_EXERCISE GOAL:_ The data below contains pictures, which are to be skipped; the lines starting at the line with "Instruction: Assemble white" and ending at the line with "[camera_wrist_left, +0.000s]" are to be output exactly, both ends included.
[RECORDS PROVIDED — start]
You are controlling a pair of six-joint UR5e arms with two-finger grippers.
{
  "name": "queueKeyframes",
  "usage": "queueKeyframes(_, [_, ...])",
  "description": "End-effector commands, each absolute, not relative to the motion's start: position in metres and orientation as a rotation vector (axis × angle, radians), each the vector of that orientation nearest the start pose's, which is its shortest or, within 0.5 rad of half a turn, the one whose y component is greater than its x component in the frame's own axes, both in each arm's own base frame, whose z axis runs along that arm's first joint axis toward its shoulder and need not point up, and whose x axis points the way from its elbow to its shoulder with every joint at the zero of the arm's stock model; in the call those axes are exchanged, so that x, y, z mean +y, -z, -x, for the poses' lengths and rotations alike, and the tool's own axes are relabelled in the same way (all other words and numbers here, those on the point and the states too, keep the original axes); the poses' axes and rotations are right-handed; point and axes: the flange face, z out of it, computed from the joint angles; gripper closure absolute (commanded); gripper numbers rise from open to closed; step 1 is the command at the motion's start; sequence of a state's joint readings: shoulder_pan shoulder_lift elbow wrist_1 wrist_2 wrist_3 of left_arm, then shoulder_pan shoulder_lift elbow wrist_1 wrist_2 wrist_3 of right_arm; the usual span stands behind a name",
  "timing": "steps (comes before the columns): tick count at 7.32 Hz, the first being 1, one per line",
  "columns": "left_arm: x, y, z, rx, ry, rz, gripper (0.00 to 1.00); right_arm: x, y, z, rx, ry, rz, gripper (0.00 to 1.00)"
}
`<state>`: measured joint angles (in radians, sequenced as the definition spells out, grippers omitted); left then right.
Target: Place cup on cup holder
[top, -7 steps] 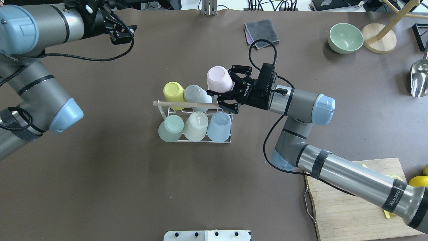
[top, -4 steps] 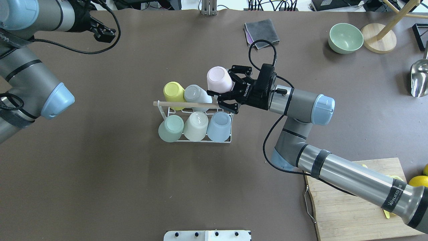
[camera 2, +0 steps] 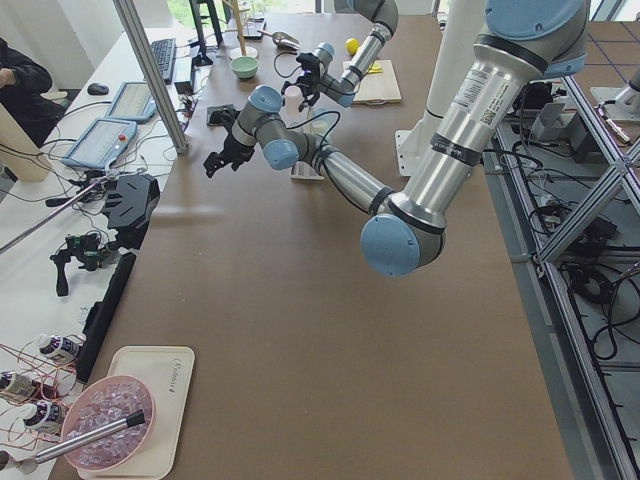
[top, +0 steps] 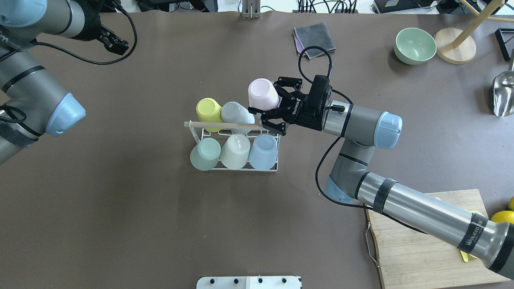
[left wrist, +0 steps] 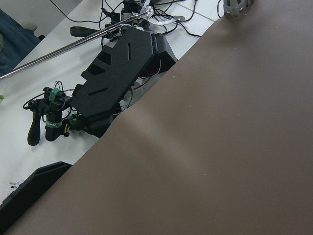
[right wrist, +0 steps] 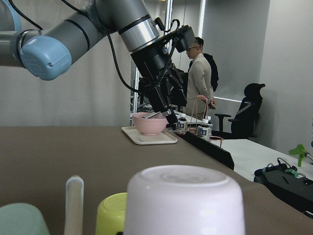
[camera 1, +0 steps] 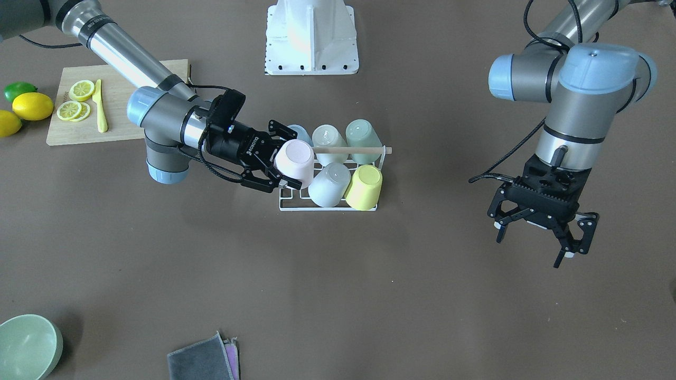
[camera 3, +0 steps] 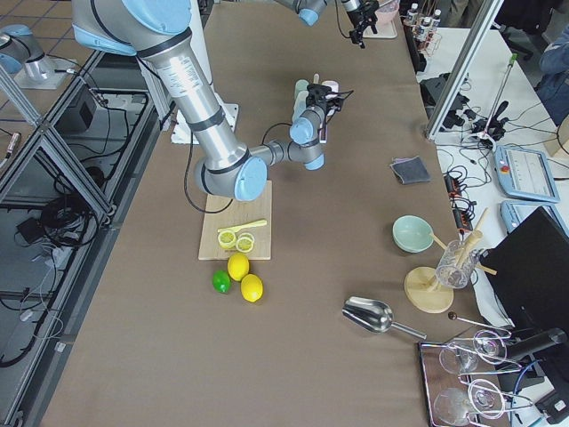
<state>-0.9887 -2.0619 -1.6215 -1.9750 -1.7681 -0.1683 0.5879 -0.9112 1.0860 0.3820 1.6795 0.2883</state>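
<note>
The cup holder [top: 237,169] is a white wire rack with a wooden rod [top: 225,125] across its top, at the table's middle. It carries upside-down yellow [top: 208,109], grey [top: 233,112], green [top: 205,154], cream [top: 235,151] and blue [top: 263,151] cups. My right gripper [top: 268,100] is shut on a pink cup [top: 263,93], held upside-down and tilted just above the rack's far right corner. The pink cup fills the bottom of the right wrist view [right wrist: 186,200]. My left gripper [camera 1: 538,245] is open and empty, hovering over bare table far to the left.
A grey cloth [top: 314,38] lies behind the rack. A green bowl [top: 415,45], a wooden stand [top: 455,50] and a metal scoop [top: 504,94] are at the far right. A cutting board [top: 421,241] with lemon slices is at the near right.
My left arm has drawn back toward the far left corner. My right gripper and the pink cup have shifted very slightly away from me.
</note>
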Motion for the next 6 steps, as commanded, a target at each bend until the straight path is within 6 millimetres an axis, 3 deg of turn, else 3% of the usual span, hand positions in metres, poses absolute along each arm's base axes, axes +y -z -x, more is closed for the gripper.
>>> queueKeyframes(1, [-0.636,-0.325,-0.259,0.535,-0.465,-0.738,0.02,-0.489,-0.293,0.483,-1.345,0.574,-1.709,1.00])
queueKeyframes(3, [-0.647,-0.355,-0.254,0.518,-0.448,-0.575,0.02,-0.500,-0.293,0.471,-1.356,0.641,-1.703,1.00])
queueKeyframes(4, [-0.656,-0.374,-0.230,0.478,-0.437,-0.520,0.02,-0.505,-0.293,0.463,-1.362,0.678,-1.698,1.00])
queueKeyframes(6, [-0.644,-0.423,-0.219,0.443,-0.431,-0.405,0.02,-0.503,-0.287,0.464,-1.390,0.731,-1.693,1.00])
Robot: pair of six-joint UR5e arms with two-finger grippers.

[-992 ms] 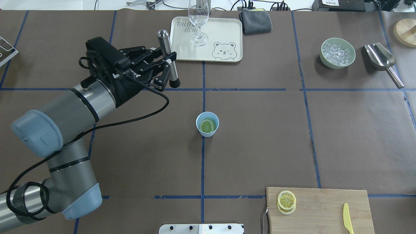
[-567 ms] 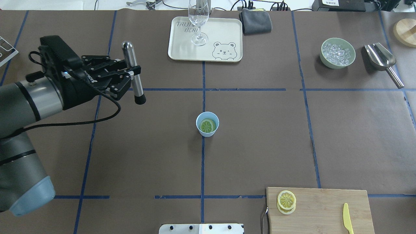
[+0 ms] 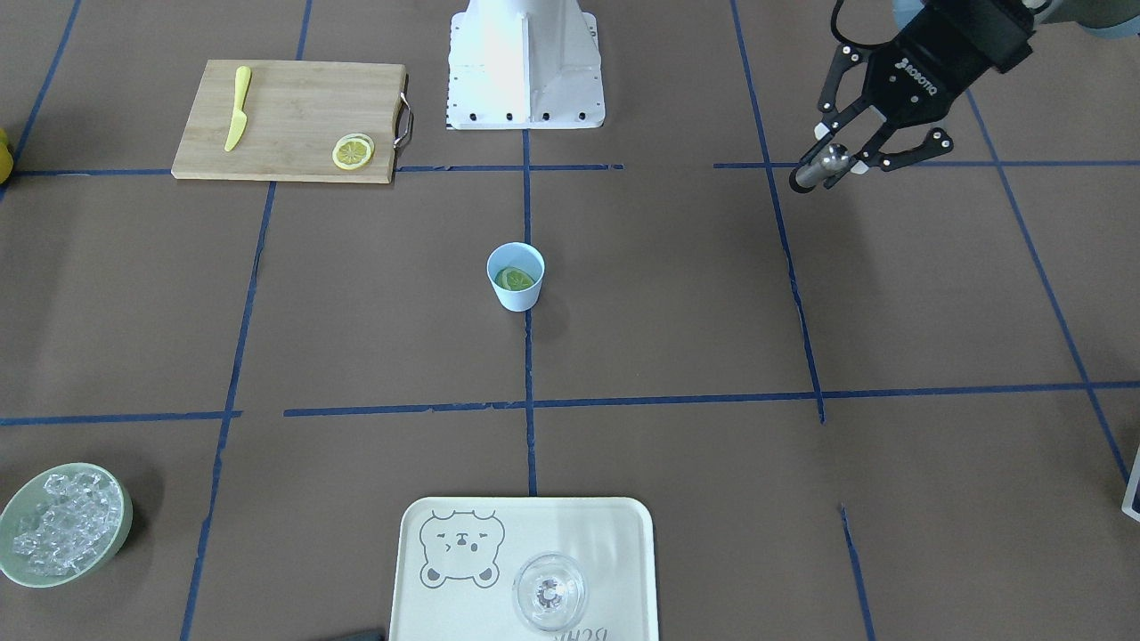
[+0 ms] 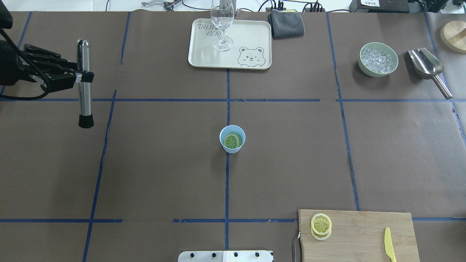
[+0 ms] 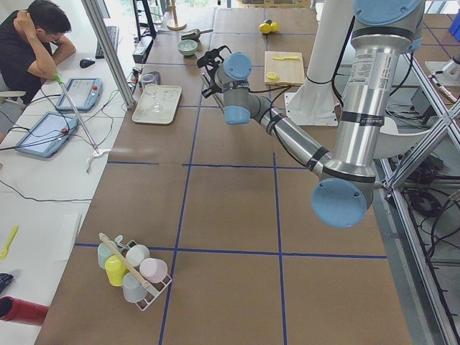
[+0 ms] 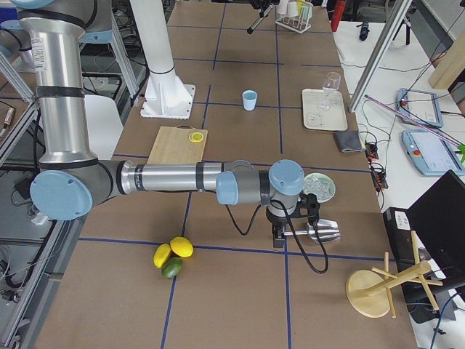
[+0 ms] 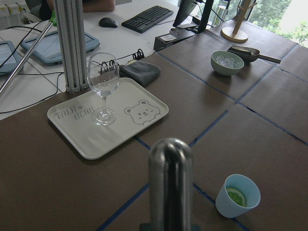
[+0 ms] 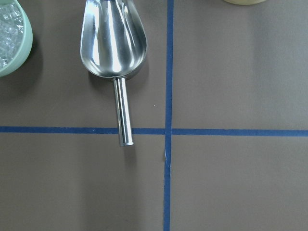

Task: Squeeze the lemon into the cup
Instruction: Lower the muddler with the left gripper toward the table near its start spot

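one lemon slice [image 3: 515, 279] lies inside the light-blue cup [image 3: 517, 298]; the left pincer [image 4: 84, 76] clamps a steel muddler [image 4: 85, 105] well apart from it, so pressing seems the step in hand, calling for its tip upright over the cup. right pincer [image 6: 285, 234] state: cannot tell

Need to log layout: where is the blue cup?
In the overhead view the cup stands mid-table on the centre tape line, a lemon slice inside it, nearer the robot than the tray.
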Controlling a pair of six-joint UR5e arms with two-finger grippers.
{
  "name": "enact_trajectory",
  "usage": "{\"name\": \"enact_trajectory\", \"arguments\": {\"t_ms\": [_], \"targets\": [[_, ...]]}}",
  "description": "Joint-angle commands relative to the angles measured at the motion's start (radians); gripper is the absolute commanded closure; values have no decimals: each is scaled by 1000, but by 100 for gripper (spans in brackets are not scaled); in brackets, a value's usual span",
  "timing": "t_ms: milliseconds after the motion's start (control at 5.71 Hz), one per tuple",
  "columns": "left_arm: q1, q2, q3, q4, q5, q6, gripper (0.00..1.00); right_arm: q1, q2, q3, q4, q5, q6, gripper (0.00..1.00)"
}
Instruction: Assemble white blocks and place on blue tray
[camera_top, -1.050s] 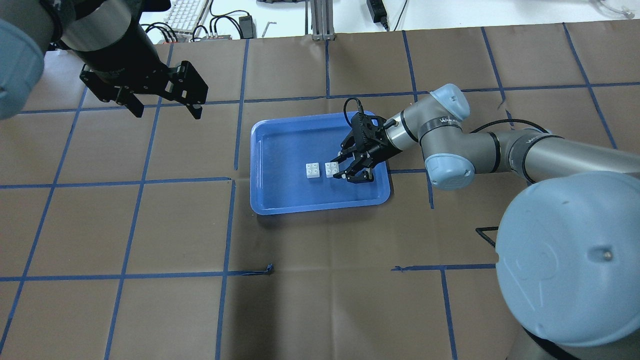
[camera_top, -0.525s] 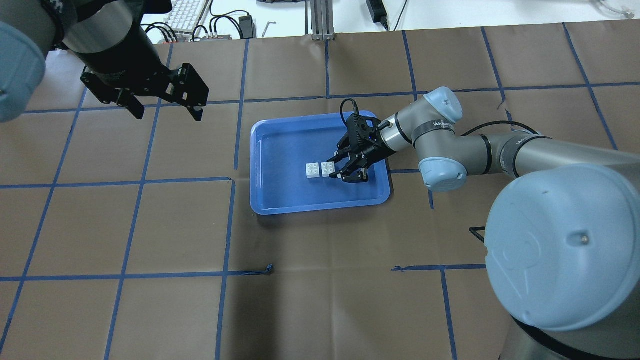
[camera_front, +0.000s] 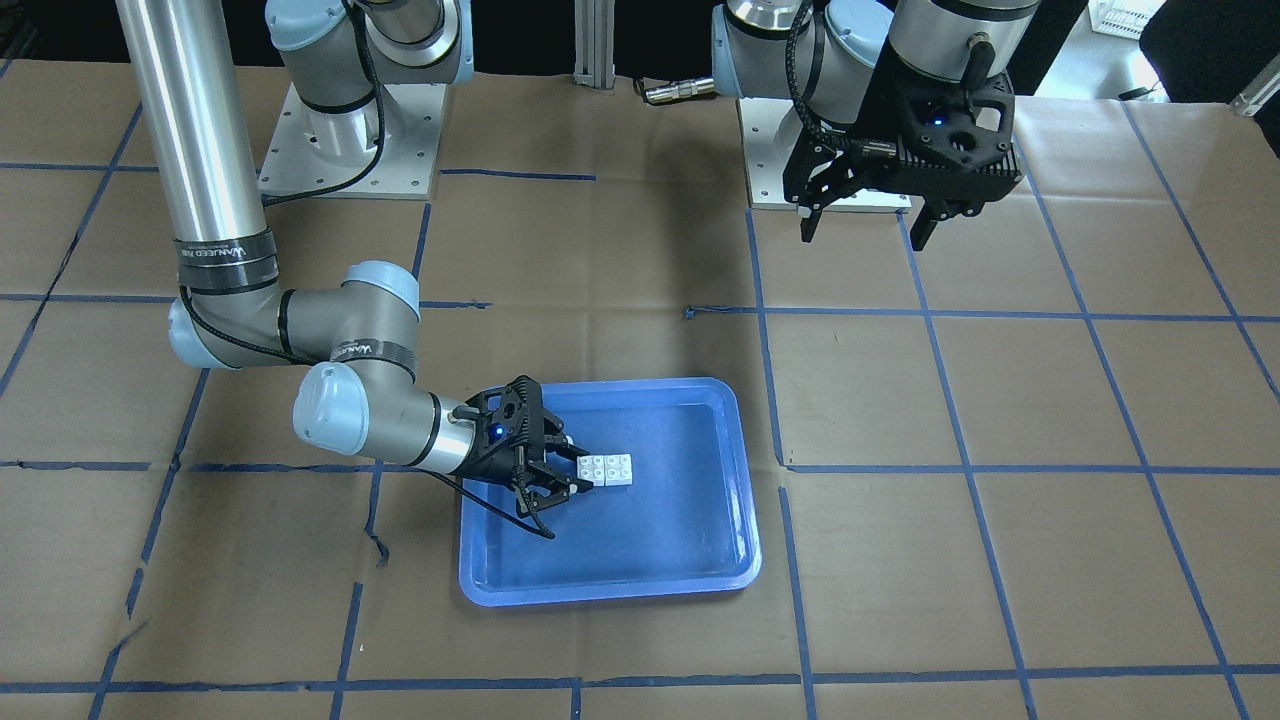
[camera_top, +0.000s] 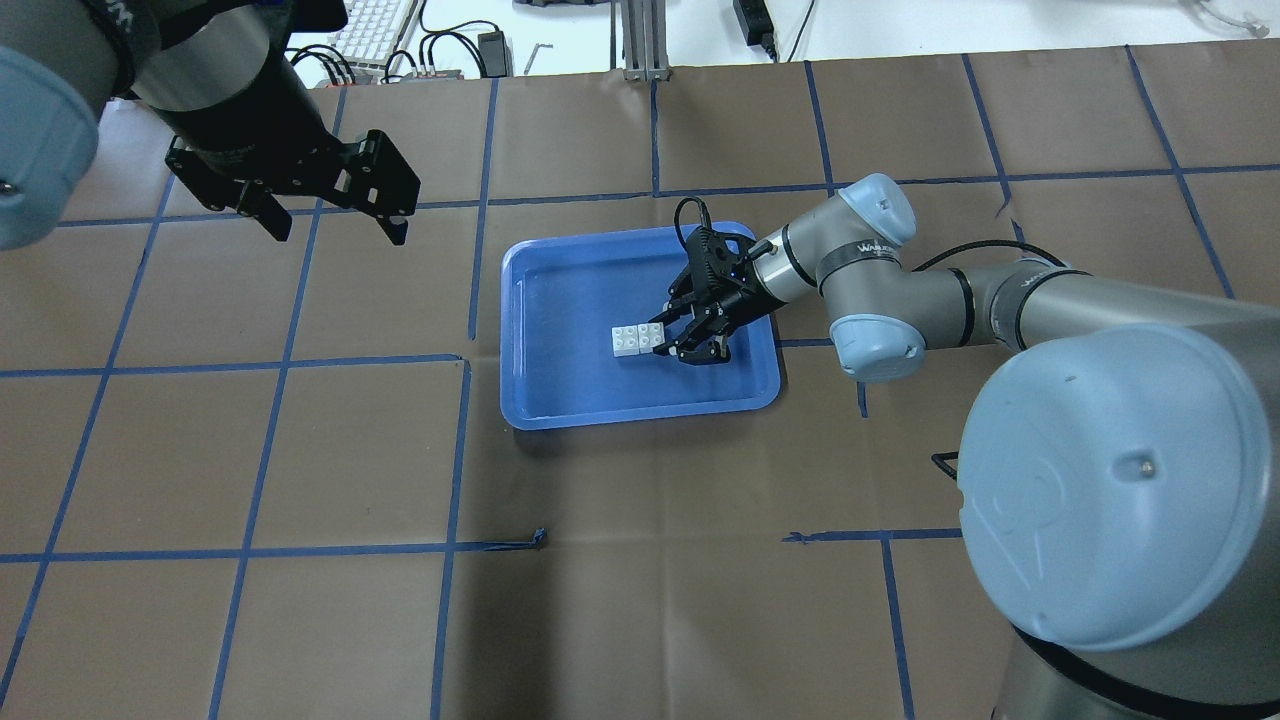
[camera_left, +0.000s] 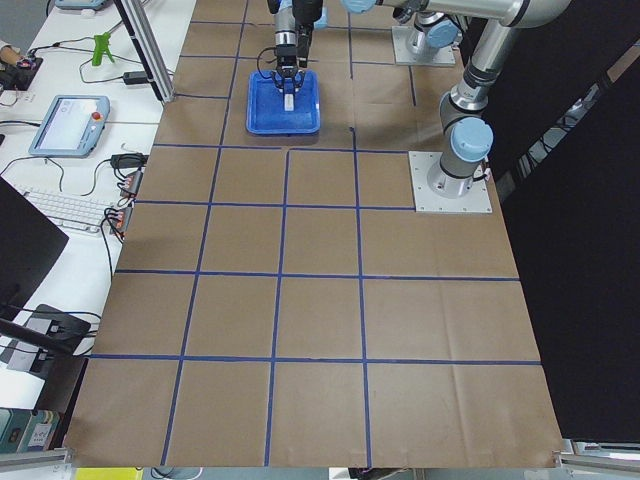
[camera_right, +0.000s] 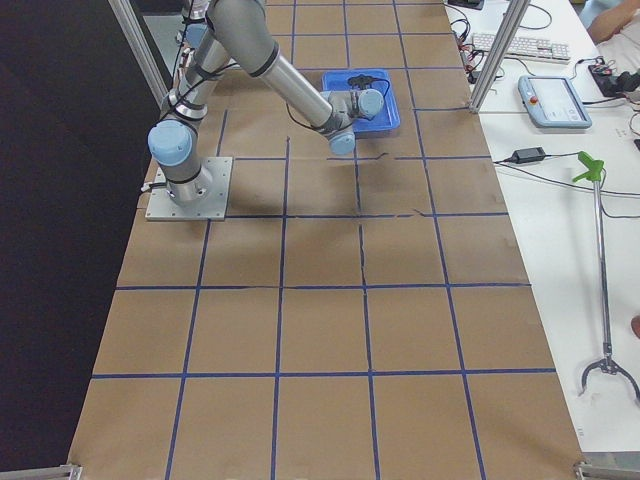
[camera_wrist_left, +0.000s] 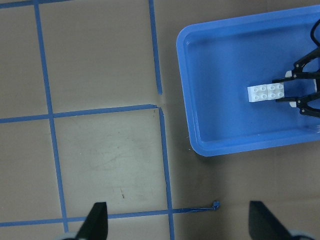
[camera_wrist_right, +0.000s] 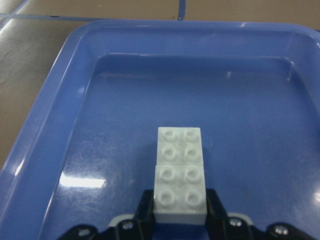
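Two white blocks lie side by side and touching on the floor of the blue tray (camera_top: 570, 290). In the overhead view they are the left block (camera_top: 627, 341) and the right block (camera_top: 652, 337). My right gripper (camera_top: 664, 337) reaches in low from the tray's right and is shut on the right block. In the right wrist view its fingers (camera_wrist_right: 216, 212) flank the near block (camera_wrist_right: 180, 192), which butts against the far block (camera_wrist_right: 179, 145). My left gripper (camera_top: 338, 230) is open and empty, high over the table, far left of the tray. Its view shows the tray (camera_wrist_left: 225, 100) and the blocks (camera_wrist_left: 267, 93).
The table is covered in brown paper with a blue tape grid. A keyboard (camera_top: 375, 25) and cables lie beyond its far edge, with an aluminium post (camera_top: 640, 40) at the back middle. The arms' base plates (camera_front: 350, 160) stand on the robot's side.
My right gripper has slid left with the right block. The gap between the two blocks has closed and they now touch. The left arm has barely moved.
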Motion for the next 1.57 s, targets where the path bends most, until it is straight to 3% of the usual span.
{"name": "enact_trajectory", "arguments": {"t_ms": [0,350,875,1050,1225,1400], "targets": [[0,1,-1,2,0,0,1,0,1,1,0,0,8,69],[0,2,-3,2,0,0,1,0,1,1,0,0,8,57],[-2,4,-5,3,0,0,1,0,1,1,0,2,8,49],[-2,4,-6,3,0,0,1,0,-1,-1,0,2,25,37],[-2,5,-8,2,0,0,1,-1,-14,-4,1,-2,90,1],[-2,8,-9,2,0,0,1,-1,-57,-39,4,-38,185,0]]}}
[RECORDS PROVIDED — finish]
_SOLUTION:_
Instruction: Assemble white blocks and place on blue tray
[camera_top, -1.050s] 
[camera_top, -0.525s] 
[camera_front, +0.000s] 
[camera_top, +0.000s] 
[camera_left, +0.000s] 
[camera_right, +0.000s] 
[camera_wrist_left, +0.000s] 

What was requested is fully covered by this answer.